Built to last? the commodity super-cycle and the fragility of black economic empowerment in South Africa's mining sector
(University of Edinburgh)
Paper short abstract:
The paper analyses the impact of the end of the commodity super-cycle on black economic empowerment (BEE) in South Africa’s mining sector. It argues most BEE deals were predicated on high commodity prices, and that the crash has generated new tensions between state and private sector.
Paper long abstract:
This paper analyses the implications of the end of the commodity super-cycle for South Africa's black economic empowerment (BEE) policies in the mining sector, with a particular focus on platinum - the country's most important mineral by employment. Racial transformation of ownership has been the most significant policy issue in South Africa's post-apartheid mining sector. The key legislation designed to foster this transformation was the 2002 Minerals and Petroleum Resources Development Act (MPRDA), and the 2004 Mining Charter derived from it.
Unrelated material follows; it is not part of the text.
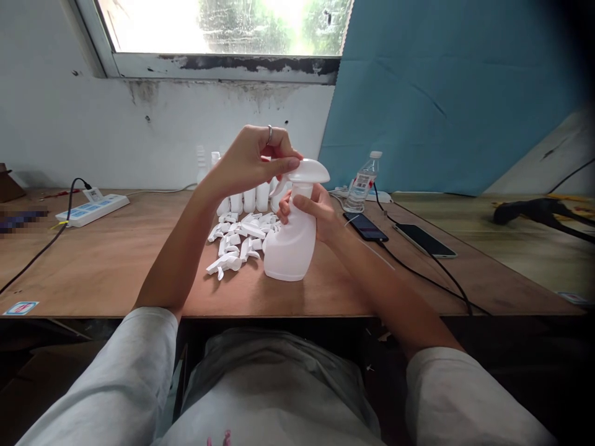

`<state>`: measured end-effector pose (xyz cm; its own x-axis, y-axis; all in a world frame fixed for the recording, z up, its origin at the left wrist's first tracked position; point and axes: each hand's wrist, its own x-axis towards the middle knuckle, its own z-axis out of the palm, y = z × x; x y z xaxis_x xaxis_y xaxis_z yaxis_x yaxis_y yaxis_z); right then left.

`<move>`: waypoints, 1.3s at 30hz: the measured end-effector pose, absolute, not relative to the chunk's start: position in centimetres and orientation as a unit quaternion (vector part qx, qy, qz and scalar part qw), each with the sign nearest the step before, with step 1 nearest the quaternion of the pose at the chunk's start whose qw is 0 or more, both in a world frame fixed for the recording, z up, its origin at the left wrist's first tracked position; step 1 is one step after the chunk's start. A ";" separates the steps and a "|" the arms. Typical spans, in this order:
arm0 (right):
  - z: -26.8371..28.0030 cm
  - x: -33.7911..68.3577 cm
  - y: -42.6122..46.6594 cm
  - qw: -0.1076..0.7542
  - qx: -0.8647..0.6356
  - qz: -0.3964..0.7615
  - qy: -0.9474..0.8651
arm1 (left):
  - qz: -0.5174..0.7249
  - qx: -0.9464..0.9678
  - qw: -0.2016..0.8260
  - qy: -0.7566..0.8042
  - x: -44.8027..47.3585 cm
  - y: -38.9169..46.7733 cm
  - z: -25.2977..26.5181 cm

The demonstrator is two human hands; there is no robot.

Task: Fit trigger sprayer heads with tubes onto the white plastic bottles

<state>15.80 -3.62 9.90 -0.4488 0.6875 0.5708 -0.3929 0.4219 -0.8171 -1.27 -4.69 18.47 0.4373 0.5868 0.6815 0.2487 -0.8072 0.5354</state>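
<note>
A white spray bottle point(290, 244) with a rounded spray head point(309, 170) on top stands nearly upright at the front of the table. My right hand point(316, 207) is wrapped around its neck, thumb across the front. Above, my left hand point(267, 152), with a ring on one finger, pinches the rear edge of the spray head between thumb and fingers. Several loose white trigger spray heads point(230, 244) lie in a heap just left of the bottle. Behind my hands several white bottles point(248, 198) stand in a group, partly hidden by my left hand and the held bottle.
A clear water bottle point(362, 183) stands at the back right. Two phones point(367, 227) point(425, 240) lie nearby, with black cables point(418, 272) running to the front edge. A white power strip point(93, 209) lies at left. Wall and window rise behind the table point(116, 266).
</note>
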 end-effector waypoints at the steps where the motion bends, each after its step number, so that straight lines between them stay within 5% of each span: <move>1: 9.9 15.8 -3.6 0.512 -0.105 0.532 -0.666 | 0.464 0.831 0.181 0.248 -1.3 -4.7 18.5; 39: 9.9 16.1 -2.7 0.491 -0.073 0.569 -0.656 | 0.511 0.817 0.187 0.188 -1.1 -2.9 16.6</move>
<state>16.05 -2.73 9.89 -0.5081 0.6539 0.5606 -0.4622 0.3422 -0.8181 -1.07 -2.88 16.60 0.4065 0.4993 0.7651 0.1169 -0.8590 0.4985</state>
This requires companies to meet targets for ownership by Historically Disadvantaged South Africans, a process more commonly known as BEE. The paper argues that the legislation and the methods used to transfer ownership were born of the super-cycle, and that its end has exposed their fragilities. Ordinarily, stakes in mining operations were sold to BEE partners using a mixture of vendor and commercial debt financing. The debt was secured against the value of the stake acquired, with repayment contingent on dividends. However, the end of the super-cycle has caused dividends to dry up, company valuations to plummet, and credit conditions to tighten. This perfect storm has jeopardised transformation efforts, and exposed the inattention to counter-cyclical stabilisation measures. Key institutions are struggling to adapt, with new tensions emerging between state and private sector over the definition of BEE. Ironically, while the MPRDA eschewed state-ownership as a method for deracialising mine ownership, the crisis has seen state financial institutions quietly becoming key stakeholders in, and financiers of, the struggling industry.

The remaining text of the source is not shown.